◆ **BRIEF**
Only one portion of the data is to be written out: from the line bearing "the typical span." through the line bearing "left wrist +". Write it exactly as it appears.
***** INFORMATION SUPPLIED
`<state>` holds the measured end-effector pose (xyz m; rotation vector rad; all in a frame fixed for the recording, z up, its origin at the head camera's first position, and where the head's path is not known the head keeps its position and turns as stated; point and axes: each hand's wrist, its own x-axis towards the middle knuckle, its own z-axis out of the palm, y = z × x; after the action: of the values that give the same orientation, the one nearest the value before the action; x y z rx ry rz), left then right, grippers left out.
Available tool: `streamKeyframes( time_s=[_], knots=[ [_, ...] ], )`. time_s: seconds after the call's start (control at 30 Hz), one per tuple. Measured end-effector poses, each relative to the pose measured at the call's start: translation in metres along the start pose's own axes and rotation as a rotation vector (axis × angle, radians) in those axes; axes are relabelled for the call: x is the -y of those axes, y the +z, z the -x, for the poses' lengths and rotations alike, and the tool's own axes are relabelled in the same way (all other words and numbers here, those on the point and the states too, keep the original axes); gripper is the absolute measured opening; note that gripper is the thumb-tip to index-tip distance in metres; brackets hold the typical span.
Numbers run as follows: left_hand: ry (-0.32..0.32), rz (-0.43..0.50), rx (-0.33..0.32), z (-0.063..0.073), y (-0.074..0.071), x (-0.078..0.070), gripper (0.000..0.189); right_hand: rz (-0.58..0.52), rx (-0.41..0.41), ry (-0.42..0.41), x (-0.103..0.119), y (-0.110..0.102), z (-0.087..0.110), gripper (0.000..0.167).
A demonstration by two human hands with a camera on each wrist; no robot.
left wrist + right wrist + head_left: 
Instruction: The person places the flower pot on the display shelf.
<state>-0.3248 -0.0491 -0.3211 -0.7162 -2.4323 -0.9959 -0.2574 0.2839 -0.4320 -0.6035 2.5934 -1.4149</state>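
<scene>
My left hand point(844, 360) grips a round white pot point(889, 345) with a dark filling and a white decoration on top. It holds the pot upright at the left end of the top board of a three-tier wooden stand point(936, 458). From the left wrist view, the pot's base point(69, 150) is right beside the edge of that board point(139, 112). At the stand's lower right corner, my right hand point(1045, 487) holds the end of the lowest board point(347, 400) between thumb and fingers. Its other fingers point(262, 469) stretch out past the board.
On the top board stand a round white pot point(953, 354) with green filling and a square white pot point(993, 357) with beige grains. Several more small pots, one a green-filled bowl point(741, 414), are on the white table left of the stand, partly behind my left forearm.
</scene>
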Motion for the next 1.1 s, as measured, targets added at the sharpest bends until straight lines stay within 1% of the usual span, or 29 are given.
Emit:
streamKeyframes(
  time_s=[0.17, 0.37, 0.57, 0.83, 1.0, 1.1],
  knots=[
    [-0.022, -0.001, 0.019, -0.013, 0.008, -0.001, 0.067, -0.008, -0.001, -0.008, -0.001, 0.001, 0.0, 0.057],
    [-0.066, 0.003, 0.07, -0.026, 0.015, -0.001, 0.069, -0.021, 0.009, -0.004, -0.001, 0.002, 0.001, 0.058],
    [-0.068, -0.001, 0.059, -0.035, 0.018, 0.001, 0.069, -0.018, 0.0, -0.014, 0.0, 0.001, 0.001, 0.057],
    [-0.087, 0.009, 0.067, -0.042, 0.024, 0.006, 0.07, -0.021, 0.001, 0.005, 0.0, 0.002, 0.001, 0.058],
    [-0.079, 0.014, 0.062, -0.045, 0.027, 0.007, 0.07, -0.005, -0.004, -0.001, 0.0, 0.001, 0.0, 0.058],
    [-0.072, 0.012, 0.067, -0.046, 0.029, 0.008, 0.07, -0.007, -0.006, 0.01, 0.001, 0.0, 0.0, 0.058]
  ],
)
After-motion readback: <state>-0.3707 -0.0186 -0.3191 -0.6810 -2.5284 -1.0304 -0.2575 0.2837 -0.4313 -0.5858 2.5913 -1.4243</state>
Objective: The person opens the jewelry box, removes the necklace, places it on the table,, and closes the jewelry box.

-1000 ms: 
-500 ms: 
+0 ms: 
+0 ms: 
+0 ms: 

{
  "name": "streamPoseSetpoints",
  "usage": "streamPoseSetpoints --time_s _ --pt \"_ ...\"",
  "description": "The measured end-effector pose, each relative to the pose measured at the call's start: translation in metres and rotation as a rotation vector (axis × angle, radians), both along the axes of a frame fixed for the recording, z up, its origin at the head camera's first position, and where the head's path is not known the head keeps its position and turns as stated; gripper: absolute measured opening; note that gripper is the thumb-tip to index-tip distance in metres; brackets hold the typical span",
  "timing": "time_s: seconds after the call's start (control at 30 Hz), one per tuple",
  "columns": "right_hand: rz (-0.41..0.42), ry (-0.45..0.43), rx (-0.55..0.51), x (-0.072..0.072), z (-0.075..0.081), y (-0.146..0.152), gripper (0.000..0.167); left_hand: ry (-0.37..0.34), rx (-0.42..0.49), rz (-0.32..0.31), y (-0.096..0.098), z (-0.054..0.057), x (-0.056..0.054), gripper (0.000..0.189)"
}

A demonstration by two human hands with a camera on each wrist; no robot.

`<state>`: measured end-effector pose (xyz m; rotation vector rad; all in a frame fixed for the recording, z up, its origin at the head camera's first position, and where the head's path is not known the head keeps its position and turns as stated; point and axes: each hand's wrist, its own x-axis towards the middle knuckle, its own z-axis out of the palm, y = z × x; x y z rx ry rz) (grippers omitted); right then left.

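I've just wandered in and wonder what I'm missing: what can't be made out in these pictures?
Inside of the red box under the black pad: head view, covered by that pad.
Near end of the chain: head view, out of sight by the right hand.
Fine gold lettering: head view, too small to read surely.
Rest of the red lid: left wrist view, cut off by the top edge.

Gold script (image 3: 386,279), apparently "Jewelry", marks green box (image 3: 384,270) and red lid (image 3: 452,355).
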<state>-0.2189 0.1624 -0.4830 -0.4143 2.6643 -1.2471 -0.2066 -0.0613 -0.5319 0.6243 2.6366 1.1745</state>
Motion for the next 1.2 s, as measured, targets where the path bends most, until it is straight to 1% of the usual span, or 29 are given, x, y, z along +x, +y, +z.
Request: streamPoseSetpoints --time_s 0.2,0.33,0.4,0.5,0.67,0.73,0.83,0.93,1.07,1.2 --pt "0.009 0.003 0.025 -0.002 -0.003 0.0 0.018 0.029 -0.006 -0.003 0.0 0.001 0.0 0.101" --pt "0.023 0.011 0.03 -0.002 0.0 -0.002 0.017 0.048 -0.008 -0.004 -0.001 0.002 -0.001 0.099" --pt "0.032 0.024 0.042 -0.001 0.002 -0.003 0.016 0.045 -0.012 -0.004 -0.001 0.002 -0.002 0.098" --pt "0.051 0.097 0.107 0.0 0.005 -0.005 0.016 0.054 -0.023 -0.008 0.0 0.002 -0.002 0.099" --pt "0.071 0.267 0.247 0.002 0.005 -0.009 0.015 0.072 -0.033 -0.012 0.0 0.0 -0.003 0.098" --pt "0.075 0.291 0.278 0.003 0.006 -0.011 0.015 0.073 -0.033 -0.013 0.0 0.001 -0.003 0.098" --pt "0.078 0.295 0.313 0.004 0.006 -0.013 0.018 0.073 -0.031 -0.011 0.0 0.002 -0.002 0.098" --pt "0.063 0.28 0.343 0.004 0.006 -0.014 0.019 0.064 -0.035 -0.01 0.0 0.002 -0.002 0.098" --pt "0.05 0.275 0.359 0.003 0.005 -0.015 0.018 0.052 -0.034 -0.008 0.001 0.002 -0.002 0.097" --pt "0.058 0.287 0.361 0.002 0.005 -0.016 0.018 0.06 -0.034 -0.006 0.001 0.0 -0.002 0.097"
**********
◆ **ANSWER FOR THIS EXERCISE**
Available tool: `streamKeyframes( time_s=[_], knots=[ [_, ...] ], )`. time_s: seconds after the call's start (control at 30 Hz), one per tuple. Measured end-effector poses, each relative to the pose measured at the call's start: translation in metres along the start pose's own axes and rotation as a rotation vector (axis × angle, radians) in those axes; axes are relabelled for the call: x is the -y of those axes, y the +z, z the -x, for the poses' lengths and rotations alike, and the tool's own axes are relabelled in the same way (all other words and numbers here, those on the point and the states too, keep the original axes); gripper is the absolute measured opening; note that gripper is the thumb-tip to index-tip distance in metres; brackets hold the typical span.
Numbers run as follows: left_hand: ry (-0.32..0.32), rz (-0.43..0.50), rx (-0.33..0.32), z (-0.063..0.073), y (-0.074..0.071), x (-0.078..0.070), gripper (0.000..0.189); right_hand: rz (-0.58..0.52), rx (-0.41..0.41), ry (-0.42..0.41), x (-0.103..0.119), y (-0.110..0.102), z (-0.087..0.110), gripper (0.000..0.167).
A demonstration by two human hands with a camera on each wrist; no robot.
left wrist + right wrist + head_left: 

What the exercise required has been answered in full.